Charter flights for Western Kentucky University Men's and Women's athletic programs use the airport regularly.

==Airlines and destinations==

Bowling Green–Warren County Regional Airport had seasonal service on a single airline, Contour Airlines, to Destin–Fort Walton Beach Airport in Destin, Florida.

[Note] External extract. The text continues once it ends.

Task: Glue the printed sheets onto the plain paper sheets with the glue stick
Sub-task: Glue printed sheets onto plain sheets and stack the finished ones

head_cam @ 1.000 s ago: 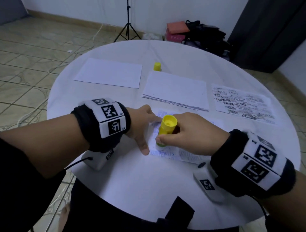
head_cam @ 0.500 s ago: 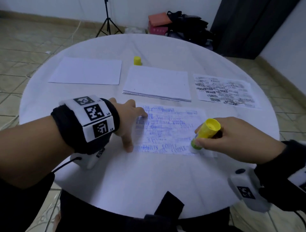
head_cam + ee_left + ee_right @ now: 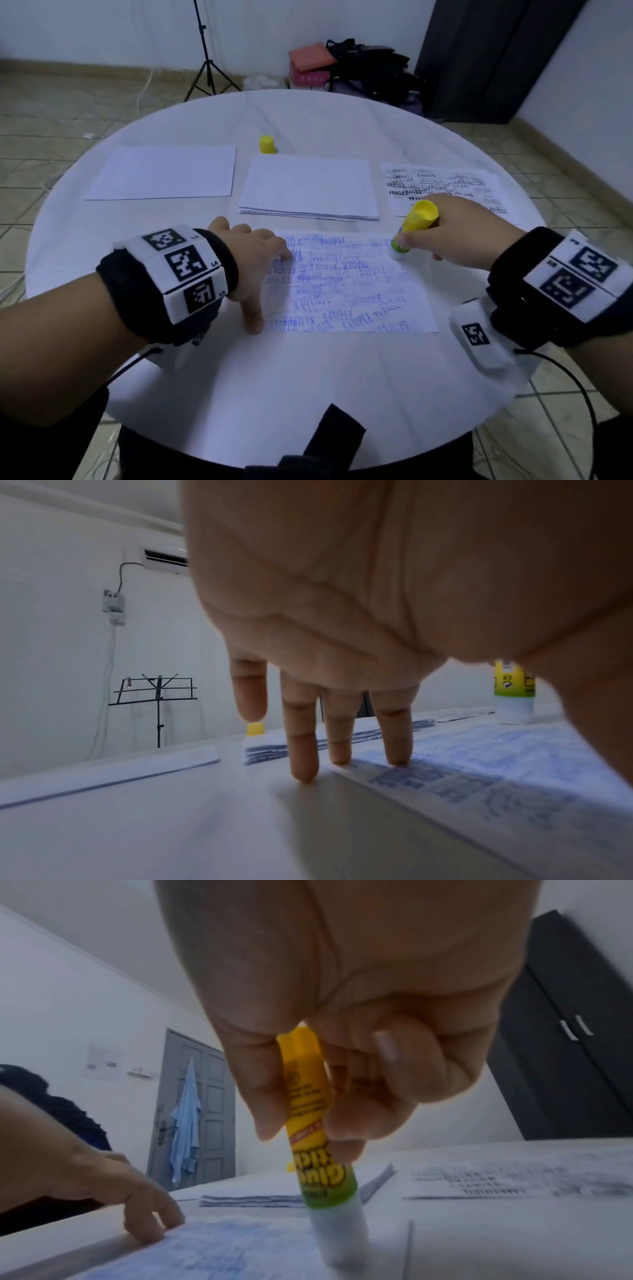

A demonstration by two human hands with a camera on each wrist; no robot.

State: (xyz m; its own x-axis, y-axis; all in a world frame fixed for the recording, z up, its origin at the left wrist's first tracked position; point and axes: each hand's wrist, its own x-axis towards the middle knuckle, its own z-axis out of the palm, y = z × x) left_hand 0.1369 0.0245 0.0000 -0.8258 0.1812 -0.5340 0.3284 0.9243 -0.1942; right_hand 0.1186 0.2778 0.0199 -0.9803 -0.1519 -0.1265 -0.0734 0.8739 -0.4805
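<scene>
A sheet with blue print showing through (image 3: pixel 346 284) lies in front of me on the round white table (image 3: pixel 239 377). My left hand (image 3: pixel 255 270) presses its left edge flat with straight fingers (image 3: pixel 394 739). My right hand (image 3: pixel 452 236) grips a yellow glue stick (image 3: pixel 412 228), its white tip down on the sheet's far right corner (image 3: pixel 337 1237). A stack of plain sheets (image 3: pixel 308 186) lies behind, a single plain sheet (image 3: pixel 164 171) to its left, and a black-printed sheet (image 3: pixel 442 186) at the far right.
The glue stick's yellow cap (image 3: pixel 267 144) stands behind the stack. Beyond the table are a black tripod (image 3: pixel 205 61), bags and boxes (image 3: pixel 346 68) on the tiled floor and a dark cabinet (image 3: pixel 486 58).
My right hand has drawn the glue stick from the sheet's left side across to its right edge, then up to the far right corner. The left hand has stayed on the left edge.
</scene>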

Service to Destin resumed on May 13, 2017, and continued through August 13, 2017. Contour Airlines began serving Bowling Green–Warren County Regional Airport on August 29, 2016, with twice daily flights to Atlanta and twice weekly flights to Destin on a seasonal basis. This marked the first time Bowling Green had scheduled commercial service since 1972. The seasonal flights to Destin ended in late October. On November 1, 2016, service to Atlanta was reduced from two flights a day to one. The flights to Atlanta ended on January 8, 2017, due to insufficient demand.

==Facilities==
The airport covers 566 acre and has two runways:
- Runway 3/21: 6,501 x 150 ft (1,981 x 46 m) Asphalt
- Runway 12/30: 3,956 x 150 ft (1,206 x 46 m) Asphalt

In the year ending December 31, 2022, the airport had 9,814 aircraft operations, average 27 per day: 85% general aviation, 14% air taxi, <1% military and <1% airline. 66 aircraft were based at the airport: 51 single engine, 8 multi-engine, 5 jet, and 2 helicopters.

- Fixed-Base Operator: Co-Mar Aviation - Operations include aircraft maintenance, fuel services, and aircraft hangars/tie downs.

==Future developments==
In December 2015 the city and the airport reviewed a proposal to expand the terminal at a cost of $1.8 million. The expanded facility would be about 9,000 to 10,000 sq. ft. and would be built based on demand.